Trip wasted no time pulling strings and dumping court papers into my lap requesting his own set of paternity tests be done. I guess he needed to see it in black and white on his own terms. So I took my baby downtown and let them swab his cheek and mine. I told him that the test was so Santa could make sure he was the real Cameron. He just giggled and went along with the test without a problem.
She sucked her teeth. “So what now? Y’all just gonna avoid each other altogether? That’s real smart.”
I rolled my eyes. “What are you gonna do? Tell on me?” I shifted on the couch, trying not to wake Cameron. “Take Cam upstairs for me and go away, India.”
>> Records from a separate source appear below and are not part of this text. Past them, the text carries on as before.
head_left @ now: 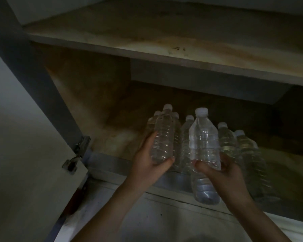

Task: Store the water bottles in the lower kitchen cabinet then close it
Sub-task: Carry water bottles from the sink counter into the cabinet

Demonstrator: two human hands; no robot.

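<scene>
Dim interior of the lower cabinet (87, 95), open to the front. Its door (24, 154) stands swung out, left of both grips. A stained shelf (164, 44) runs across above them.

The row of bottles (229, 142) stands upright on the cabinet floor, directly behind the grips and running off to the right of the right one. The caps are on.

The left bottle (163, 137) is held near upright against the left end of that row. Whether its base rests on the floor cannot be told. The right bottle (204, 145) is held just in front of the row, its base hanging below the front sill (112, 163), not yet inside.

Assessment: these are thin, clear plastic bottles, filled and capped. They are likely moderately heavy, smooth, and apt to dent under a hard squeeze. The ribbed lower body is the sound place to hold.

The left hand (147, 163) is wrapped round the lower part of its bottle, fingers on the left side and thumb at the base. The right hand (224, 175) clasps its bottle at mid-body, thumb across the front and fingers behind.

A hinge (80, 147) sits left of the left hand.
</scene>
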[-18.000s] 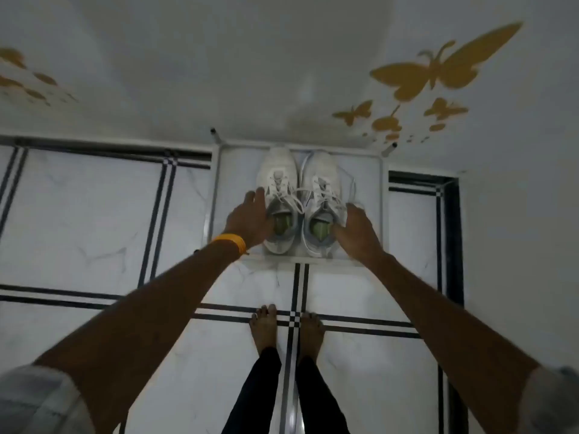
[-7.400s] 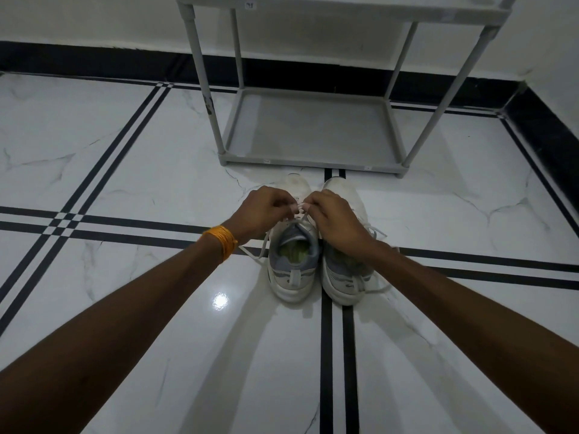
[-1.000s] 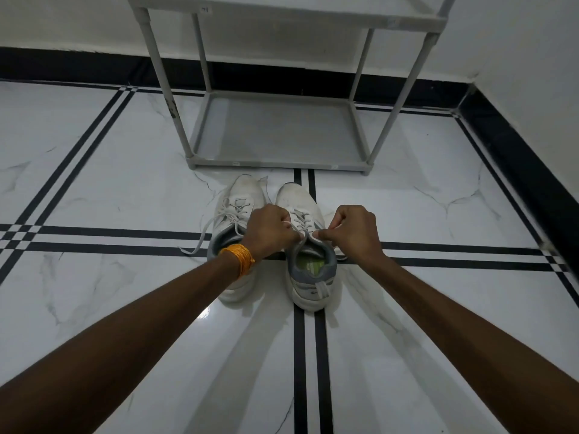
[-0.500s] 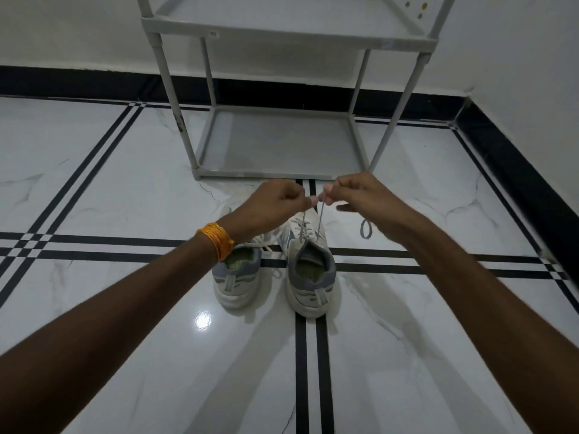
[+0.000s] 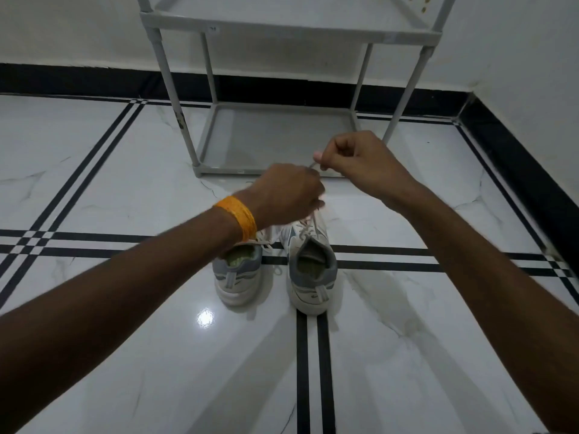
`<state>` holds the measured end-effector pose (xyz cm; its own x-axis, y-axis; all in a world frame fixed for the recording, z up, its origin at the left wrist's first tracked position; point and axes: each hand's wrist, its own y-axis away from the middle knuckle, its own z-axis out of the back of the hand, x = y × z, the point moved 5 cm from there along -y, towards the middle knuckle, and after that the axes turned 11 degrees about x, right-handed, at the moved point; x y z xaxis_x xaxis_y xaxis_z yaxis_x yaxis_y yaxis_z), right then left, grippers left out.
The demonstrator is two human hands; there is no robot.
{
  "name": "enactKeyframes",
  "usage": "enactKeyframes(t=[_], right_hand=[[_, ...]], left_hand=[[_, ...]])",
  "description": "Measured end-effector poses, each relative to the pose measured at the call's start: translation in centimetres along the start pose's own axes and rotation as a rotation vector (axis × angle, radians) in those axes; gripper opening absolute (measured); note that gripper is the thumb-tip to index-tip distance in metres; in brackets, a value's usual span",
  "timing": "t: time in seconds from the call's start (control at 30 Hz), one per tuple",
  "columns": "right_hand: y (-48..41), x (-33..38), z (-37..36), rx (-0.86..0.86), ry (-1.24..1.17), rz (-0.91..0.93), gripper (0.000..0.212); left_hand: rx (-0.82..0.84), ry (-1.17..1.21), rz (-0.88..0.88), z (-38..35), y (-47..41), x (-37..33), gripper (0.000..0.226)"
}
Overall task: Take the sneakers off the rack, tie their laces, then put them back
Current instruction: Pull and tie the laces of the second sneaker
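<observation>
Two white and grey sneakers stand side by side on the floor, heels toward me: the left sneaker and the right sneaker. My left hand, with an orange band on the wrist, is closed over the right sneaker's laces and hides its toe. My right hand is raised higher and pinches a lace end pulled up from that shoe. The left sneaker's lace lies loose between the shoes.
The grey shoe rack stands just behind the sneakers against the white wall, its bottom shelf bare. A black skirting runs along the wall at right. The floor is glossy white marble with black stripes.
My right hand has lifted up and to the right, drawing the lace taut. My left hand has dropped closer to the right sneaker's tongue.
</observation>
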<state>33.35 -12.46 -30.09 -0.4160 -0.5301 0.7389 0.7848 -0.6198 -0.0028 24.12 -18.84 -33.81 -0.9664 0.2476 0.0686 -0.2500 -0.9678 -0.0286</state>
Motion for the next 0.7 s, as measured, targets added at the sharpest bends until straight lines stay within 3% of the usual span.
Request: enactKeyframes(t=[0.07, 0.13, 0.17, 0.27, 0.37, 0.5, 0.57, 0.63, 0.7], right_hand=[[-0.2, -0.9, 0.4, -0.046, 0.207, -0.026, 0.017], [0.1, -2.2, 0.2, -0.068, 0.452, -0.105, 0.012], [0.4, -2.7, -0.1, -0.069, 0.510, -0.140, 0.019], [1.3, -2.8, -1.3, -0.007, 0.362, -0.133, 0.034], [1.3, -2.5, -2.7, 0.128, 0.057, -0.157, 0.023], [1.7, -2.2, -1.5, -0.063, -0.027, -0.140, 0.027], [2.0, -1.4, -0.6, -0.078, -0.157, -0.118, 0.031], [2.1, 0.0, -0.1, -0.017, -0.303, -0.064, 0.028], [1.7, 1.4, 0.1, 0.043, -0.442, 0.003, 0.024]], left_hand=[[0.066, 0.131, 0.137, 0.6, -0.5, 1.3, 0.035], [0.149, 0.589, 0.251, 0.4, -0.9, 2.1, 0.039], [0.174, 0.839, 0.300, 0.3, -0.8, 2.2, 0.037], [0.199, 1.280, 0.389, -0.1, -0.2, 2.3, 0.028], [0.176, 1.331, 0.383, -0.6, 0.0, 2.7, 0.034], [0.072, 1.507, 0.351, -0.7, -0.1, 3.2, 0.039], [0.039, 1.590, 0.332, -0.9, 0.2, 4.2, 0.034], [0.103, 1.542, 0.286, -1.2, 0.7, 4.4, 0.023], [0.203, 1.418, 0.266, -2.2, 0.9, 3.0, 0.029]])
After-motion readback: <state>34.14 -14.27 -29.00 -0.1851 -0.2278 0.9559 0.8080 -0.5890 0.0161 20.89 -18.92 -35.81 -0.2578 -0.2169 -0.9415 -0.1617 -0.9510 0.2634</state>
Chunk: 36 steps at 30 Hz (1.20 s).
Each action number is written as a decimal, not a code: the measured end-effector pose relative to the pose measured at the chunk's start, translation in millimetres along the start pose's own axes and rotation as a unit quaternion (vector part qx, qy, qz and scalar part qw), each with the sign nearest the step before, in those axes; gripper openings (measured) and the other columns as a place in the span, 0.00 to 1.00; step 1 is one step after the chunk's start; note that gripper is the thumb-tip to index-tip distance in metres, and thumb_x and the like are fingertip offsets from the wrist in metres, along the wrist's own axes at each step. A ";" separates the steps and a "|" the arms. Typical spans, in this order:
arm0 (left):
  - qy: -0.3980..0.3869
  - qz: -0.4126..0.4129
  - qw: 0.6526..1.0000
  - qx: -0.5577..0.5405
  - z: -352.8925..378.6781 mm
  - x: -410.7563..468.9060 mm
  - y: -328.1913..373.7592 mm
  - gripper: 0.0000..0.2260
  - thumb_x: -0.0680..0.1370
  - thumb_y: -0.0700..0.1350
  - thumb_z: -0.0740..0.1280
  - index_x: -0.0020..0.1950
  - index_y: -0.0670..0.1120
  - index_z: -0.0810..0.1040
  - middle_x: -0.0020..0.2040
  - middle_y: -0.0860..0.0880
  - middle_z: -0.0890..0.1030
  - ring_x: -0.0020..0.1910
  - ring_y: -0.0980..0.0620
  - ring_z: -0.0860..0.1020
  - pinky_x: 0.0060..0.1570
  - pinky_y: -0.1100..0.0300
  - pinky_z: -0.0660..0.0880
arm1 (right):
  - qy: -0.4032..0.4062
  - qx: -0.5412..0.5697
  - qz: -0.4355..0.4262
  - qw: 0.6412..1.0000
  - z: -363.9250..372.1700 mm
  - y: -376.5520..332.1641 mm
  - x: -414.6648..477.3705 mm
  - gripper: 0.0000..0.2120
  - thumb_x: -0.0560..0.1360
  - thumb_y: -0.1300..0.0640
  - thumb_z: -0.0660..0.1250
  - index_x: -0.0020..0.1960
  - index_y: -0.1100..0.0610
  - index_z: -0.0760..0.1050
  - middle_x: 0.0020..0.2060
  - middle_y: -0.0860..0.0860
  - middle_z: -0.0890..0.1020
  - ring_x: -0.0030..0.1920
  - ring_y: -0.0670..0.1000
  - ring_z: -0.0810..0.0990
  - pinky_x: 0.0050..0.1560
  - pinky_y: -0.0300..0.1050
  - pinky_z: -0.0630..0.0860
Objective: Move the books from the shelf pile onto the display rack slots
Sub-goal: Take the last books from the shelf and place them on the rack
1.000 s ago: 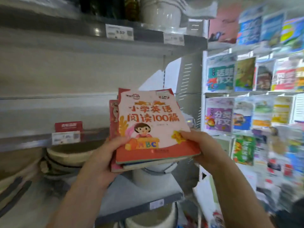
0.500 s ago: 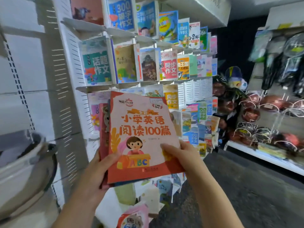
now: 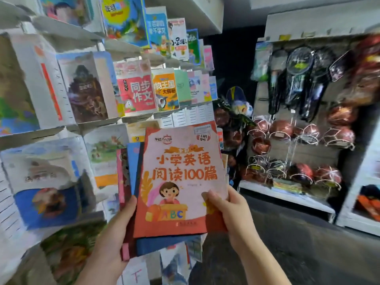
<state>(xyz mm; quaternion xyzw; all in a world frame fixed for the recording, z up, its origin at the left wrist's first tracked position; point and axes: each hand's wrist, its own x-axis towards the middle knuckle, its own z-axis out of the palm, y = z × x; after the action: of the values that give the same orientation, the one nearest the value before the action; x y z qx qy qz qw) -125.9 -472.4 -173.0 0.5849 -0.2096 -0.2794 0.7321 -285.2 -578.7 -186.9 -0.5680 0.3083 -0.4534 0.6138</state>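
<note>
Holding the stack of books (image 3: 170, 192) up close with both hands: the left hand (image 3: 115, 239) wraps the lower left edge with its thumb on the front, and the right hand (image 3: 232, 210) pinches the right side of the orange English reader (image 3: 183, 167) on top, thumb flat on the cover. In the last second the view swung off the grey shelf with the bowls and round to the display rack (image 3: 61, 130), and the stack came along in the same grip. So I'd say pickup is done and only the slotting is left. The rack sits just behind the books on the left. Most of its slots look taken, but it's blurry. Far right there are netted basketballs (image 3: 281, 128) and racket bags (image 3: 296, 79).
</note>
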 end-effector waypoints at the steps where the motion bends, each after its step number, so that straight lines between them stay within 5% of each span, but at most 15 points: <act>1: 0.006 -0.009 1.000 0.009 15.2 15.8 -2.3 0.21 0.80 0.36 0.55 0.30 0.41 0.79 0.13 0.51 0.71 0.15 0.64 0.72 0.19 0.74 0.67 | 0.009 0.008 0.002 1.000 -7.6 4.0 21.5 0.06 0.76 0.60 0.67 0.52 0.53 0.78 0.44 0.52 0.86 0.46 0.55 0.84 0.51 0.55 0.80; 3: 0.003 0.005 1.000 0.011 30.4 69.0 -22.1 0.11 0.79 0.36 0.58 0.42 0.36 0.77 0.20 0.48 0.79 0.22 0.64 0.77 0.18 0.75 0.66 | 0.010 0.024 0.012 1.000 -24.7 13.9 64.4 0.07 0.76 0.60 0.66 0.54 0.54 0.77 0.46 0.52 0.86 0.47 0.55 0.85 0.50 0.55 0.80; 4: -0.013 0.009 1.000 0.011 35.9 92.5 -35.7 0.09 0.79 0.36 0.58 0.48 0.32 0.76 0.32 0.40 0.83 0.35 0.62 0.82 0.23 0.75 0.69 | 0.004 0.033 0.019 0.999 -33.4 19.0 86.1 0.08 0.76 0.61 0.66 0.54 0.54 0.77 0.46 0.53 0.86 0.46 0.55 0.85 0.50 0.54 0.80; 6: -0.009 0.007 1.000 -0.002 54.3 134.1 -54.5 0.12 0.79 0.39 0.59 0.59 0.34 0.73 0.55 0.37 0.80 0.55 0.47 0.78 0.45 0.68 0.74 | -0.009 0.044 0.023 0.999 -51.5 30.4 132.5 0.08 0.76 0.62 0.65 0.55 0.55 0.77 0.46 0.53 0.86 0.46 0.55 0.85 0.49 0.53 0.80; 11: 0.061 0.044 0.997 -0.027 116.5 190.7 -76.4 0.17 0.71 0.51 0.69 0.57 0.45 0.78 0.53 0.47 0.82 0.54 0.46 0.79 0.63 0.47 0.69 | -0.027 0.056 0.019 0.998 -96.9 60.7 264.2 0.09 0.77 0.64 0.63 0.55 0.55 0.76 0.46 0.52 0.86 0.46 0.53 0.85 0.44 0.47 0.80; 15: 0.154 0.094 0.983 -0.027 155.1 237.9 -69.7 0.10 0.77 0.43 0.63 0.56 0.44 0.78 0.53 0.47 0.82 0.50 0.50 0.80 0.53 0.59 0.72 | -0.025 0.062 0.022 0.998 -120.3 77.1 374.8 0.12 0.77 0.61 0.65 0.59 0.54 0.75 0.50 0.50 0.85 0.52 0.55 0.83 0.54 0.55 0.78; 17: 0.196 0.121 0.973 0.025 163.0 256.7 -65.6 0.10 0.74 0.50 0.67 0.50 0.45 0.78 0.43 0.55 0.84 0.45 0.57 0.80 0.47 0.67 0.72 | -0.018 0.043 0.002 0.999 -119.3 83.0 421.6 0.12 0.76 0.60 0.66 0.59 0.51 0.76 0.52 0.49 0.84 0.54 0.54 0.82 0.56 0.54 0.77; 19: 0.228 0.126 0.962 0.085 157.6 280.1 -68.0 0.16 0.68 0.56 0.71 0.41 0.44 0.76 0.35 0.50 0.77 0.42 0.51 0.75 0.41 0.66 0.67 | -0.020 0.010 -0.027 0.999 -110.4 86.7 462.0 0.12 0.76 0.60 0.66 0.58 0.51 0.76 0.51 0.49 0.83 0.51 0.51 0.82 0.51 0.46 0.78; 21: 0.241 0.128 0.960 0.064 149.3 303.4 -71.4 0.10 0.67 0.52 0.70 0.36 0.46 0.78 0.34 0.46 0.73 0.43 0.49 0.70 0.42 0.61 0.67 | -0.026 -0.020 -0.057 0.998 -98.7 90.4 497.0 0.10 0.76 0.62 0.66 0.56 0.53 0.76 0.45 0.48 0.82 0.46 0.48 0.81 0.44 0.37 0.77; 25: 0.261 0.155 0.953 -0.018 151.5 339.7 -81.6 0.04 0.76 0.44 0.66 0.47 0.48 0.80 0.32 0.59 0.83 0.44 0.48 0.77 0.53 0.52 0.73 | -0.067 -0.050 -0.060 0.995 -61.7 105.3 550.2 0.05 0.76 0.65 0.65 0.50 0.57 0.74 0.36 0.52 0.79 0.28 0.37 0.78 0.30 0.28 0.71; 27: 0.257 0.153 0.953 -0.039 160.7 353.7 -86.0 0.08 0.73 0.49 0.69 0.45 0.45 0.81 0.28 0.59 0.82 0.33 0.56 0.80 0.38 0.63 0.78 | -0.092 -0.051 -0.041 0.994 -40.4 112.6 567.8 0.05 0.75 0.65 0.66 0.48 0.56 0.74 0.36 0.58 0.81 0.27 0.40 0.78 0.31 0.33 0.74; 29: 0.271 0.157 0.948 -0.060 178.8 358.6 -83.9 0.03 0.76 0.41 0.64 0.44 0.44 0.77 0.26 0.57 0.81 0.24 0.61 0.78 0.26 0.71 0.75 | -0.115 -0.062 -0.039 0.991 -21.9 121.7 586.1 0.05 0.74 0.64 0.66 0.47 0.55 0.75 0.35 0.58 0.82 0.29 0.44 0.80 0.33 0.38 0.76; 31: 0.265 0.170 0.947 -0.066 189.3 363.2 -83.3 0.07 0.72 0.42 0.69 0.45 0.40 0.74 0.24 0.55 0.80 0.22 0.61 0.77 0.23 0.72 0.73 | -0.129 -0.073 -0.026 0.989 -4.1 130.4 600.4 0.05 0.74 0.63 0.66 0.46 0.54 0.74 0.35 0.55 0.83 0.31 0.48 0.82 0.35 0.43 0.77; 34: 0.282 0.170 0.943 -0.046 198.0 371.9 -83.8 0.36 0.47 0.59 0.80 0.46 0.40 0.76 0.29 0.50 0.83 0.25 0.55 0.80 0.24 0.66 0.75 | -0.144 -0.085 -0.003 0.986 19.8 150.8 617.5 0.04 0.74 0.60 0.66 0.45 0.52 0.73 0.36 0.52 0.82 0.38 0.54 0.83 0.40 0.48 0.78; 36: 0.309 0.158 0.937 -0.046 203.2 374.9 -86.4 0.26 0.58 0.53 0.76 0.50 0.40 0.77 0.31 0.49 0.84 0.27 0.54 0.81 0.24 0.64 0.77 | -0.158 -0.086 0.006 0.984 35.5 161.5 625.4 0.04 0.73 0.58 0.66 0.46 0.50 0.73 0.37 0.53 0.83 0.40 0.57 0.82 0.44 0.57 0.80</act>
<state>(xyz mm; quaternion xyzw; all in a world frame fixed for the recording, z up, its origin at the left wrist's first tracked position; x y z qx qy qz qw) 14.6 -881.7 -218.2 0.5678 -0.0499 0.0250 0.8213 29.3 -1140.0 -253.4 -0.6812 0.2481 -0.3262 0.6066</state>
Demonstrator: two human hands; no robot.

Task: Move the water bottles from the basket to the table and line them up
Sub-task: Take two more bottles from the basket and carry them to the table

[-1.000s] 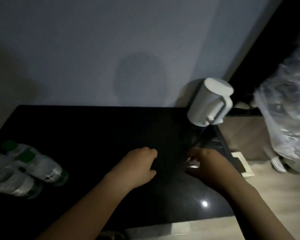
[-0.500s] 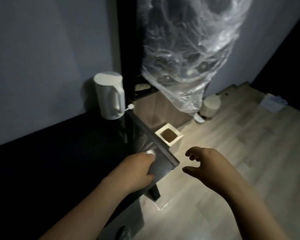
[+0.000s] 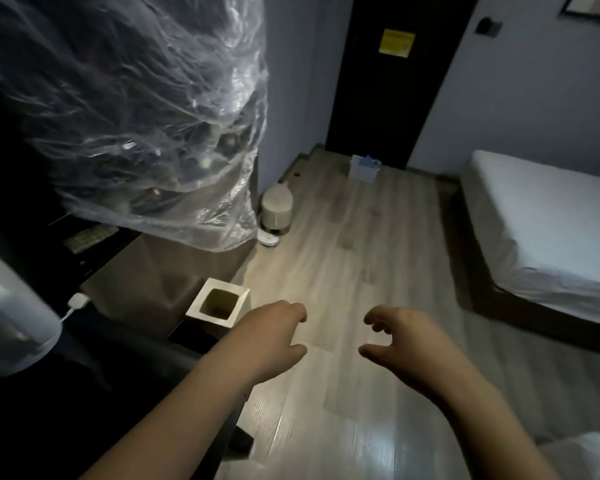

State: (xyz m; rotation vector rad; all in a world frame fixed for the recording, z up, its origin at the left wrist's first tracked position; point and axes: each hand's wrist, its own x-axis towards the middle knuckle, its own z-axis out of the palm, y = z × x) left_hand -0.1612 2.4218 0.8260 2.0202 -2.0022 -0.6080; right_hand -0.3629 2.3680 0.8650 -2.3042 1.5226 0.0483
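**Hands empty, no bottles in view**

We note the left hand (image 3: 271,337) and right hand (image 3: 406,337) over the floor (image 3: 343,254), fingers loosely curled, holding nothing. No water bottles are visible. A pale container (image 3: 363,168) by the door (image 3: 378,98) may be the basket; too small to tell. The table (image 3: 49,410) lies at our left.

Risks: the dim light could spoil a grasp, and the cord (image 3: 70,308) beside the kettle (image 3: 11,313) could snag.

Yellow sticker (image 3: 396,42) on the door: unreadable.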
I didn’t need to look at her face to know she was pissed. She scooped my baby up off my chest and the next sound I heard was the front door opening as I rolled over and started flipping channels.
A few minutes later I heard the door open and close again and India appeared in the doorway to the living-room.
“India, I’m not in the mood to argue with you. Would you please ...”
I looked up and the expression she had on her face was disturbing. She stood there, holding a certified letter in her hand. “Idalis, the mailman just came. This is for you.”